The number of investigations is declining
WorkSafe has faced criticism this year in relation to the declining number of investigations it is conducting. As illustrated by the graph to the right, over the last five years, the average number of investigations per month has steadily decreased.
We suspect that the decline is linked to resourcing issues, which were heightened this year under Alert Level 4, during which WorkSafe’s inspectors were largely working from home. WorkSafe also diverted significant resources to focus on the Whakaari eruption. The investigation into issues surrounding the eruption in December 2019 is the largest investigation that WorkSafe has ever undertaken – at its peak, 25 WorkSafe personnel were involved in the investigation. This is to be viewed in the context of WorkSafe having only around 185 inspectors.
The number of prosecutions remains steady
Despite a reduced number of investigations, prosecution rates have remained steady, suggesting that PCBUs under investigation face a higher risk of prosecution.
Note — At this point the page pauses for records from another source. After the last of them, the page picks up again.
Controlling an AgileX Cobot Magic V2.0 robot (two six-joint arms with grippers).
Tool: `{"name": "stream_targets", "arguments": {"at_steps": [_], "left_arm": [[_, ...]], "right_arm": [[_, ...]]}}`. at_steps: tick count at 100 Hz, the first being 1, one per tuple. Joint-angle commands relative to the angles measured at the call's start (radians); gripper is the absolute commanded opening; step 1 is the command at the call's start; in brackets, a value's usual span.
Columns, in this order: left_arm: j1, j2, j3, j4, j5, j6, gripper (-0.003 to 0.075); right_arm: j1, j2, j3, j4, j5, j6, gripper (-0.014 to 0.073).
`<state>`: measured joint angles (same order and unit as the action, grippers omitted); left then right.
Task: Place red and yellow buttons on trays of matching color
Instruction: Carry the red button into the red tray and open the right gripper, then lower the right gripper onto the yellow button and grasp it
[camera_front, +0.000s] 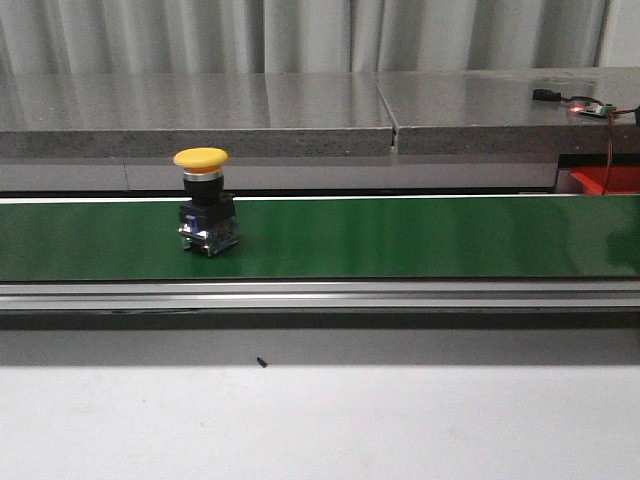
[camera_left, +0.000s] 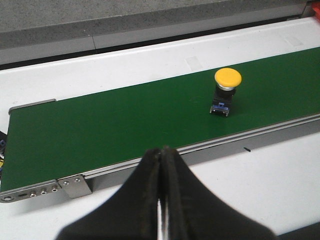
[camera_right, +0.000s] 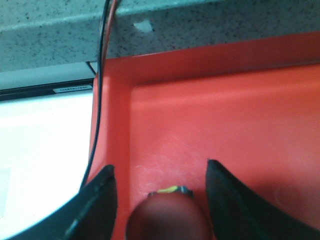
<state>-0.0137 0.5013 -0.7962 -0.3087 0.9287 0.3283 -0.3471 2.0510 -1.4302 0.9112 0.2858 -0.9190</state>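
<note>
The left gripper (camera_left: 161, 200) sits at the bottom centre of its wrist frame, its two black fingers (camera_left: 135, 200) pressed together with no gap. The right gripper (camera_right: 160, 200) fills the lower part of its wrist frame, fingers (camera_right: 97, 205) spread wide apart. Neither arm appears in the front frame.
</note>
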Motion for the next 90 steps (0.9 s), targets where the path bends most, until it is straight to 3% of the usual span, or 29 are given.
{"name": "stream_targets", "arguments": {"at_steps": [1,48,90], "left_arm": [[-0.006,0.006,-0.025,-0.025,-0.070,0.002,-0.0019],[-0.006,0.006,-0.025,-0.025,-0.070,0.002,-0.0019],[-0.006,0.006,-0.025,-0.025,-0.070,0.002,-0.0019]], "right_arm": [[-0.005,-0.071,-0.034,0.023,-0.016,-0.008,0.0426],[-0.005,-0.248,-0.009,-0.005,0.118,-0.008,0.0426],[0.066,-0.566,0.276,-0.004,0.019,-0.023,0.0426]]}}
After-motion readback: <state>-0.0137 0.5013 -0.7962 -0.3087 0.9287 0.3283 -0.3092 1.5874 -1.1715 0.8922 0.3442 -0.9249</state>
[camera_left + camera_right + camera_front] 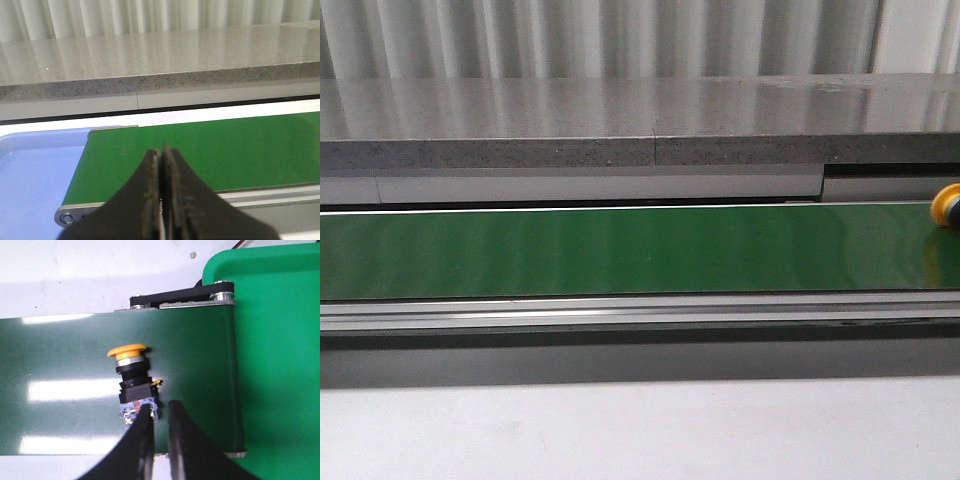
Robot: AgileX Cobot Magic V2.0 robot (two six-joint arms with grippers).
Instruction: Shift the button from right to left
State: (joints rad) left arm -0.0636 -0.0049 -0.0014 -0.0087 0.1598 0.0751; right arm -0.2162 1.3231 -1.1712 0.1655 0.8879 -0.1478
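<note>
Lying on green belt (75,390), button (134,382) beside green tray (280,340).

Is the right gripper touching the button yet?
Cannot tell. In the right wrist view the right gripper overlaps the base of the button lying on the belt, but height is unreadable. The front view shows only the cap.

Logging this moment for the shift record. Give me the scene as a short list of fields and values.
button: lying on its side on the green belt, near the belt's right end
left pincer: shut, empty, above the belt's left end
right pincer: slightly open, beside the button's base, not gripping
blue tray: at left end
green tray: at right end
</note>
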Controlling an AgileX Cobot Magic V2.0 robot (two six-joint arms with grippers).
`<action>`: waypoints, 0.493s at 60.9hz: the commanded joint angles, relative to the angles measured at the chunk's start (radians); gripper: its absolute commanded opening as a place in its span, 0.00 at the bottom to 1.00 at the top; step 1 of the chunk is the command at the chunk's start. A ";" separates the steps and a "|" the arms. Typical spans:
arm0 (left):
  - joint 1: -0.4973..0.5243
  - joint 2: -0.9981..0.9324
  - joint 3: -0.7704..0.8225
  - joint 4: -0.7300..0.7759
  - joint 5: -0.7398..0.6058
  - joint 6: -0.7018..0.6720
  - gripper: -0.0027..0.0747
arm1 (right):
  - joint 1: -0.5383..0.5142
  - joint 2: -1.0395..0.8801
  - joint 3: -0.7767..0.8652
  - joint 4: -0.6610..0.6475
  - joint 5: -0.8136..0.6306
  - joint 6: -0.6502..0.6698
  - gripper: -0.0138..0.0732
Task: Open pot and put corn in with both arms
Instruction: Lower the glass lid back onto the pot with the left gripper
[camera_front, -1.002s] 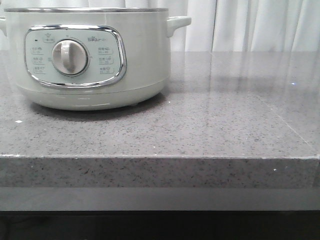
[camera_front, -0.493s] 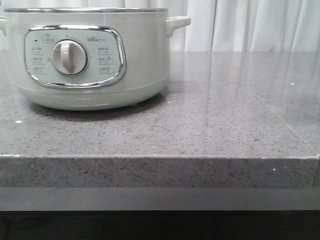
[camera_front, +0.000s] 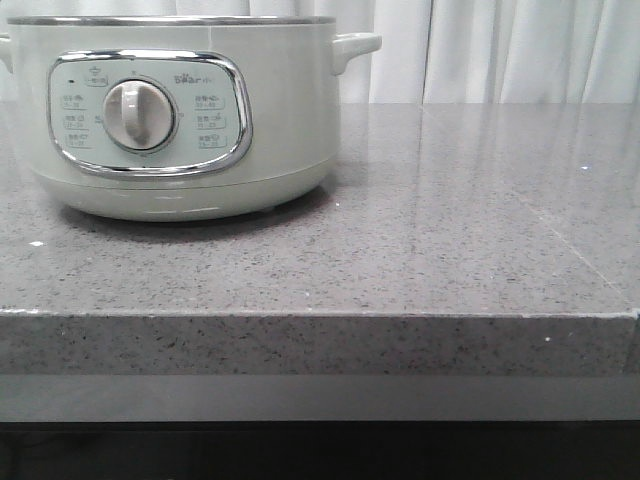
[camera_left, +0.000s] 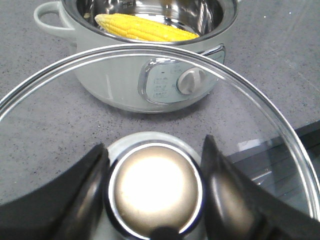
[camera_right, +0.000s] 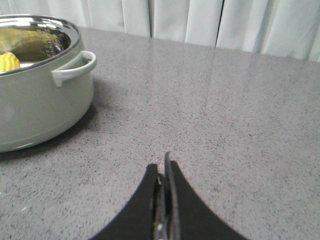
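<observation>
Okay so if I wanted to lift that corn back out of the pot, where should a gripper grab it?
Probably mid-cob, coming straight down through the open top. The corn lies on its side inside the pot, so its steel wall blocks any sideways approach; fingers should close across the cob's width.

The brand "Bear" is printed at the upper right of the control panel (camera_front: 150, 112) on the pot (camera_front: 280, 120), while the small labels around the dial (camera_front: 138, 115) cannot be read.
</observation>
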 joint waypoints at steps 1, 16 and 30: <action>0.000 0.015 -0.043 -0.020 -0.154 -0.007 0.37 | -0.004 -0.105 0.032 0.003 -0.086 -0.009 0.08; 0.000 0.154 -0.145 -0.002 -0.156 0.002 0.37 | -0.004 -0.265 0.101 0.003 -0.092 -0.009 0.08; 0.000 0.434 -0.418 0.004 -0.154 0.002 0.37 | -0.004 -0.263 0.101 0.003 -0.100 -0.009 0.08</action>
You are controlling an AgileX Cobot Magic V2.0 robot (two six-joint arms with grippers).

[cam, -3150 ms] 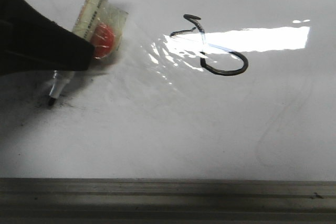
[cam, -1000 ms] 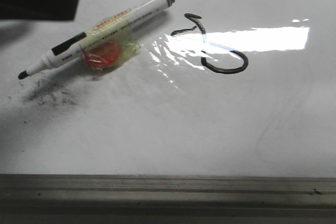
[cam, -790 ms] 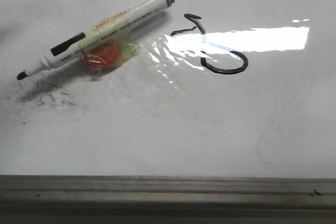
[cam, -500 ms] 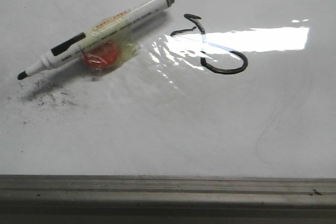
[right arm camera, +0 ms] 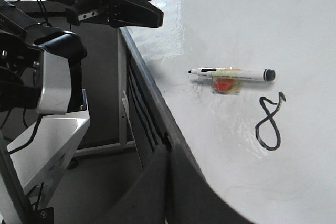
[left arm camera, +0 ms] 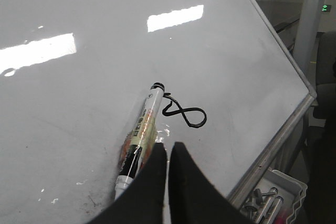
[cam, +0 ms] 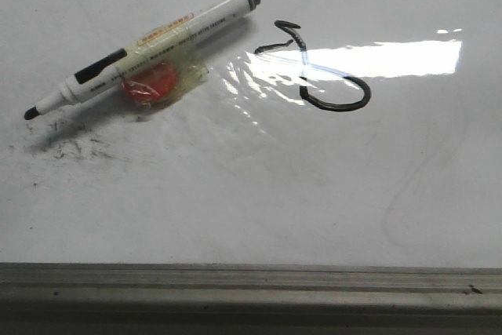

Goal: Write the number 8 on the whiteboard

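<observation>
Both hands point(left arm camera: 167, 153) point(right arm camera: 167, 156) closed, empty.

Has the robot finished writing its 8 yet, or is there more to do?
It looks finished: the number 8 is drawn on the whiteboard, and the marker lies beside it. Nothing is in hand; the left gripper and right gripper are shut, off the board. Nothing obvious remains.

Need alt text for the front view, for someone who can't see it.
A black hand-drawn number 8, lying sideways with a curled open end, sits on a glossy whiteboard, partly washed out by a bright glare patch. To its left an uncapped marker lies at an angle over a red disc, ink specks near its tip. No arm is in view.
</observation>
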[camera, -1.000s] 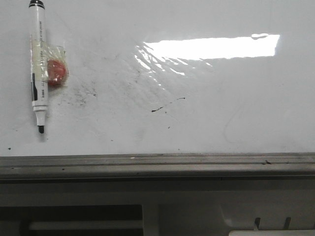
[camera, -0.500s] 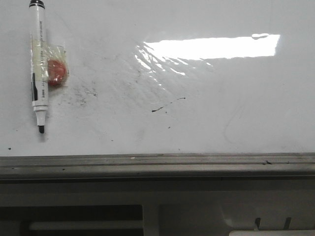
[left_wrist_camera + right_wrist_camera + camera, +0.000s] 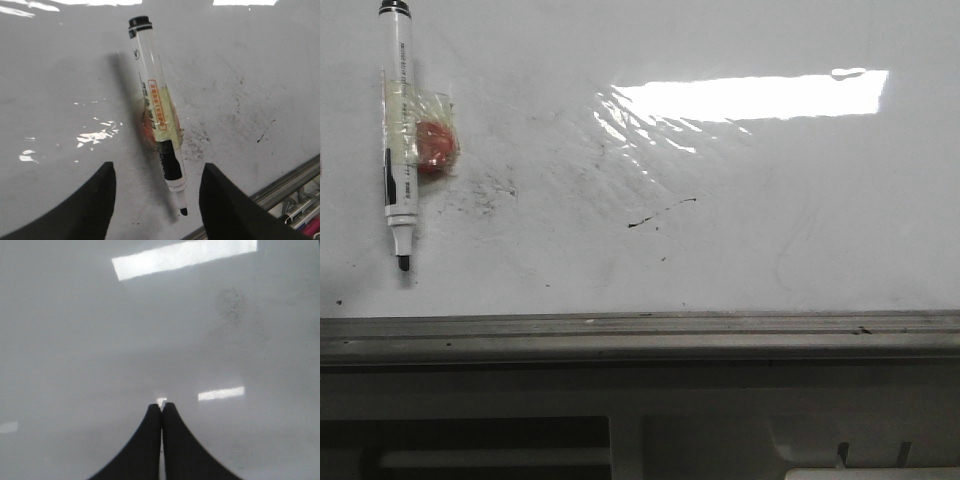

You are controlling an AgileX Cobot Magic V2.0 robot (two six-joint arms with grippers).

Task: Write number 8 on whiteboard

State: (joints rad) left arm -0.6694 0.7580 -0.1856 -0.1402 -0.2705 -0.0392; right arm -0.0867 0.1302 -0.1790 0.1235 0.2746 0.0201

We are also still seeing numerous successful prosecutions relating to PCBUs:
- not putting in place proper procedures once risks have been identified;
- installing machinery without guards or removing guards once installed;
- providing insufficient training to workers; and
- not ensuring workers at height are wearing sufficient fall protection equipment.
We haven’t seen WorkSafe bring strategic litigation in 2020 to clarify uncertain areas of the law such as the scope and meaning of “so far as is reasonably practicable”.
Officer prosecutions – the start of a trend?
At the end of 2019 and in 2020 we saw the first officers sentenced under the Act for failing to meet their due diligence duties, albeit in relation to closely held companies.  It signalled the start of a trend by regulators, including Maritime New Zealand and the Civil Aviation Authority, to look more closely at officer compliance with their due diligence duties. In addition to the prosecutions of three directors of a PCBU associated with the ownership of Whakaari, we understand that there are other prosecutions involving officers currently working their way through the Court system.
The level of average fine is tracking down
We have tracked the level of fines since the Act came into force in April 2016. Surprisingly, given the rate of workplace fatalities and serious harm incidents, we have identified an overall decrease in the average fine imposed from 2018 to 2020, not taking into account reductions for financial circumstances.
It seems unlikely that this is because the breaches giving rise to prosecution are less serious, particularly given that the rate of serious harm incidents is not decreasing. While the level of fine will depend on the circumstances in each case, and there is a risk of over-simplification when analysing the data, the final fines imposed are not at the levels generally anticipated when the Act came into force in 2016.